Georges Ngango, de regrettée mémoire, ami et camarade de classe du président de la République, disait de Paul Biya, qu’il est lent à la détente, mais qu’il tire juste.
Il y a chez le chef de l’Etat, cette posture mitterrandienne, ‘‘cet art de donner le temps au temps’’. Est-ce le résultat de sa vocation sacerdotale manquée ou alors une culture personnelle qui le met au-dessus de la mêlée ? Les scandales de la Can et du Covidgate, ont encore révélé un chef de l’Etat qui se hâte plutôt lentement. Dans ses deux derniers messages à la Nation, la lutte contre la corruption et les détournements de fonds, reviennent comme une obsession présidentielle. Dès 1982, celui qui a fait de la rigueur et de la moralisation les piliers de son projet de société, a été pris de court par la trahison des collaborateurs et ces logiques de l’accumulation et de l’accaparement qui placent les intérêts partisans et particuliers au-dessus de l’intérêt général.
Le Renouveau a-t-il laissé faire par une indolence caractérielle ou alors le mal est-il aussi profond que personne n’y échappe aujourd’hui ? Toujours est-il qu’en remettant au goût du jour la lutte contre la corruption et les détournements au cœur de son action, le chef de l’Etat ressuscite les idées originelles du début de son pouvoir. Par quel bout commencer au moment où les scandales s’amoncellent, les plus emblématiques étant la Cangate et le Covidgate ?
En 1972, lors de la première Can organisée au Cameroun, le président Ahmadou Ahidjo a réprimé sans état d’âme le scandale de détournement. Des hiérarques de la République, des hommes d’affaires, ont été envoyés en prison. Paul Biya a une autre méthode qui dévoile le pédagogue qui sensibilise, convaincu qu’il est que la répétition est la mère des sciences.
En 40 ans, le Renouveau a procédé à quelques arrestations. La restauration de la morale publique, s’est heurtée à des résistances au cœur même du système. Certains conseillers du chef de l’Etat lui demandaient d’arrêter les arrestations. Bien plus, la lutte contre la corruption et les détournements a été étiquetée comme une opération de liquidation des rivaux politiques. La crise des valeurs, le culte du moindre effort, la remise en question de la méritocratie, ont révélé ces ordonnateurs et gestionnaires véreux de crédits.
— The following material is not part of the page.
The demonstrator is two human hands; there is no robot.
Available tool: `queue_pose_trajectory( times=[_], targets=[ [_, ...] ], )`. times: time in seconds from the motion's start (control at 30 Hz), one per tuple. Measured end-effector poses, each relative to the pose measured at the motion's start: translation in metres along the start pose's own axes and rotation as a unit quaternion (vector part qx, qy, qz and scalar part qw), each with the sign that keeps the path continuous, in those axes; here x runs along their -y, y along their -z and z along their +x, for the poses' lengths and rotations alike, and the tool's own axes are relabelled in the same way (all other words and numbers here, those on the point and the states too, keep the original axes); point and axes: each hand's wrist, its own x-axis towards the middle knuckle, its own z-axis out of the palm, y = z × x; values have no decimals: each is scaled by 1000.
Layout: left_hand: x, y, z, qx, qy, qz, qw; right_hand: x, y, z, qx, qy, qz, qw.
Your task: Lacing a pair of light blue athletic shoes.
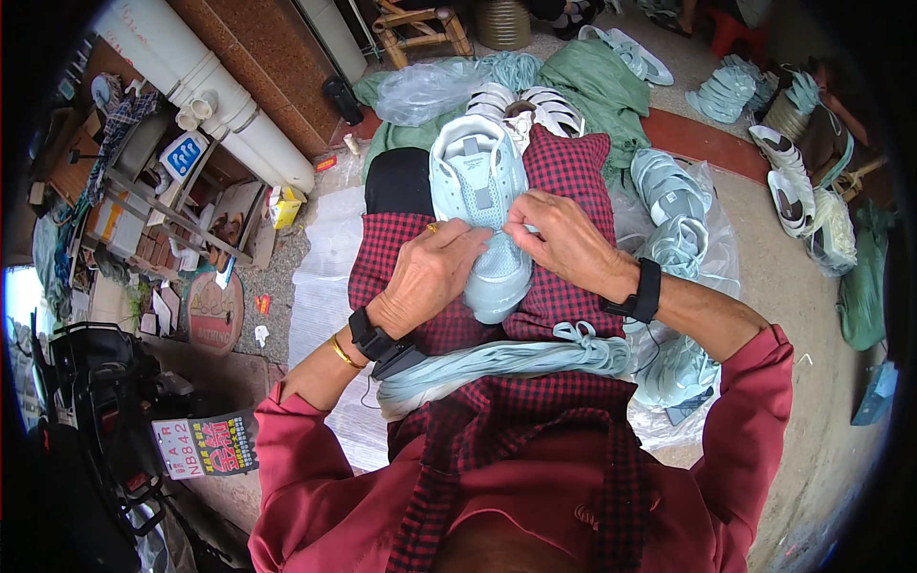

Des fonctionnaires se sont enrichis sur le dos de l’Etat. Ces fortunes aussi subites que colossales des membres du gouvernement, n’émeuvent plus personne. 1000 milliards de Fcfa alloués aux chantiers de la Can et un peu plus de 180 milliards de Fcfa alloués pour la lutte contre le Covid-19, l’argent est passé par pertes et profits dans les fourches caudines de la prévarication.
Des prédateurs impitoyables ont fait main basse sur les fonds publics, ils entravent la justice, au point d’ignorer une convocation du TCS. La justice est un instrument de régulation sociale. Mais lorsque certains justiciables obstruent le travail des juges, il ne reste plus que l’impertinence des journalistes comme bouée de sauvetage.
En dépit de cette presse aux ordres, malléable et corvéable à souhait, il existe encore des journaux qui font leur travail avec professionnalisme et détachement. Lorsque le rapport de la Chambre des comptes fuite, la presse avait déjà révélé cette surfacturation et autres livraisons fictives autour des marchés du Covid. Narguant l’armée sans galons des camerounais, la Task-Force a concentré à la présidence de la République, la gestion des fonds Covid et des chantiers de la Can. La suite on la connaît. Membres du gouvernement, hommes d’affaires, petites amies, se sont servis goulument. Au point où aujourd’hui, lorsque sonne l’heure des comptes, un vent de panique souffle. Tous ces ministres qui multipliaient de belles formules savantes sur le chantier d’Olembé ont perdu le sommeil.